**BRIEF:** As the answer, give a copy of each line below that includes the word "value".

**EXERCISE DATA:**
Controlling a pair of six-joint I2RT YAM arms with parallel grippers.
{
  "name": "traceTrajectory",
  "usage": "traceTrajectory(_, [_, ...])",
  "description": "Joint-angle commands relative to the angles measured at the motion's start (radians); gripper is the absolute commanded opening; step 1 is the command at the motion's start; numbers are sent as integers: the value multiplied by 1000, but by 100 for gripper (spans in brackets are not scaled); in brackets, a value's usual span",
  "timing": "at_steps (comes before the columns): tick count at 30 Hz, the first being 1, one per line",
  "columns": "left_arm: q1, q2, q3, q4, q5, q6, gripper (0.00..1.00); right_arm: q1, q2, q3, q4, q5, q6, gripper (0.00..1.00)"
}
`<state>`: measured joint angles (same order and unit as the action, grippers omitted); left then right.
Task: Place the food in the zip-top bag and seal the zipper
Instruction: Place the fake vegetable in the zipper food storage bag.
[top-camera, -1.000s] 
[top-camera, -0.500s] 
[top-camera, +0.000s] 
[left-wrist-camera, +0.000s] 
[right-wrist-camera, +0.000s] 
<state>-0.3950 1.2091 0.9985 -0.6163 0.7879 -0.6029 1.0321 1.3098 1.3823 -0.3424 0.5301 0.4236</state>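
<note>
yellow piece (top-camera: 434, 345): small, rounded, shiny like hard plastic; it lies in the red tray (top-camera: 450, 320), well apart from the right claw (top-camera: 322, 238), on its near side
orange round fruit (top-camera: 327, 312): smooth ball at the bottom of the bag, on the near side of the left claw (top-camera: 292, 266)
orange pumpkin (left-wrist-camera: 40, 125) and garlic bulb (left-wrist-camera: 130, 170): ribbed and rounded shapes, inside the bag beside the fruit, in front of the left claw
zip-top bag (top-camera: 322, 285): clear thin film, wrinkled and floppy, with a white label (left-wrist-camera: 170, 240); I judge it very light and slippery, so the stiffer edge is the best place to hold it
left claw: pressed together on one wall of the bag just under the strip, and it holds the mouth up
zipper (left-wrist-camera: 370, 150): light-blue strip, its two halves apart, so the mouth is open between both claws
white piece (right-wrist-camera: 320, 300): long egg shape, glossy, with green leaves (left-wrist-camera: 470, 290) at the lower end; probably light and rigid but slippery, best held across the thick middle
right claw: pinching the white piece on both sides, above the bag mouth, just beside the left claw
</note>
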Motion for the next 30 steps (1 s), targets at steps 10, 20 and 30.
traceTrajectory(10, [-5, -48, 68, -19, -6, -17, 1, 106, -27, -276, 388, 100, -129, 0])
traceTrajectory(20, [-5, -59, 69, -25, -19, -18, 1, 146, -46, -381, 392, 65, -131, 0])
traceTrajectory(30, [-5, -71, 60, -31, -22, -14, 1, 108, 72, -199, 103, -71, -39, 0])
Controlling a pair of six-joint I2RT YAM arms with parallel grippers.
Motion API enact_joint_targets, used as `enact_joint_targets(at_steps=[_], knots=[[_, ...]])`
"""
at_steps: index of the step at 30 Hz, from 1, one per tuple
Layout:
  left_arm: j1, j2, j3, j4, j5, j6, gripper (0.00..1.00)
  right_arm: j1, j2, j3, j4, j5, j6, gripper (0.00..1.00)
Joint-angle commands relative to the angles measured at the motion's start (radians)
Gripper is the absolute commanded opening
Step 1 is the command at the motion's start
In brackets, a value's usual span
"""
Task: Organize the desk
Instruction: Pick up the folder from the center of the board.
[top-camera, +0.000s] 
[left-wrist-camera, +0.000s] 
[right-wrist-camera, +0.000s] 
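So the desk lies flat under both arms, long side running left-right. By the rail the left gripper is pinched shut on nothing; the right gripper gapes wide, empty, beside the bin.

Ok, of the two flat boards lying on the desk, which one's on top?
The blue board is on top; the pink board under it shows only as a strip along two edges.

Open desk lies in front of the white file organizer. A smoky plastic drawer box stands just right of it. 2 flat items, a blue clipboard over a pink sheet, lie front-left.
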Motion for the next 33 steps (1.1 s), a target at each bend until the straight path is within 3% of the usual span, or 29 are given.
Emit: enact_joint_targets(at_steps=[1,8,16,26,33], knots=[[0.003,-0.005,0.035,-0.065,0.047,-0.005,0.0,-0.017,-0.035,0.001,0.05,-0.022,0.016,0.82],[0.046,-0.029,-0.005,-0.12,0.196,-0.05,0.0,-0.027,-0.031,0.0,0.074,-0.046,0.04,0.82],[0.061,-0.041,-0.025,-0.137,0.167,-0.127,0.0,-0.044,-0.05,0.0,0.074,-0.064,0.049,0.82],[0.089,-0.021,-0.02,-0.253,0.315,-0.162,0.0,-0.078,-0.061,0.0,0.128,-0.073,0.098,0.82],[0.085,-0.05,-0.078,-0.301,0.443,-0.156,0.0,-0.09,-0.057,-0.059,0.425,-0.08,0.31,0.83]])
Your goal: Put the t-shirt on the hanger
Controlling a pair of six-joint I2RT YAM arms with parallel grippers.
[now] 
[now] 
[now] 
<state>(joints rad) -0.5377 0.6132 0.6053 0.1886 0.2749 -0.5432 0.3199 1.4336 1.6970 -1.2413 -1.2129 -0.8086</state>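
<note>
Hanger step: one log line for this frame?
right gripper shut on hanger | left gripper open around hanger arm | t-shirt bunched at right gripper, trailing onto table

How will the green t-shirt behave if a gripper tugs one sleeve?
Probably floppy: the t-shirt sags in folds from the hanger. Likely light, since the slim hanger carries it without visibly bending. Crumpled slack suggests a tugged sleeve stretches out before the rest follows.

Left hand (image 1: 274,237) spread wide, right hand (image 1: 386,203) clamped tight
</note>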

**EXERCISE ANSWER:**
  "description": "Joint-angle commands relative to the angles measured at the motion's start (radians); gripper is the absolute commanded opening; step 1 is the command at the motion's start; numbers are sent as integers: the value multiplied by 1000, but by 100 for gripper (spans in brackets are not scaled); in brackets, a value's usual span",
In brackets, a value's usual span

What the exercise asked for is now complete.